*Your goal*.
Every line from the one containing "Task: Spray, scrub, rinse" down to the last line of the listing below should be restated exactly, and nothing else.

--

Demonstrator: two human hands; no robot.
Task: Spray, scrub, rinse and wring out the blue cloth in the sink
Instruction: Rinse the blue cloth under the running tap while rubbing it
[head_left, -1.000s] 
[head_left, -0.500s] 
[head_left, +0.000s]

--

*Exercise answer*.
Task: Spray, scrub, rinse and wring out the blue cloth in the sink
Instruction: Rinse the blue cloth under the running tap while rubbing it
[head_left, -1.000s] 
[head_left, -0.500s] 
[head_left, +0.000s]

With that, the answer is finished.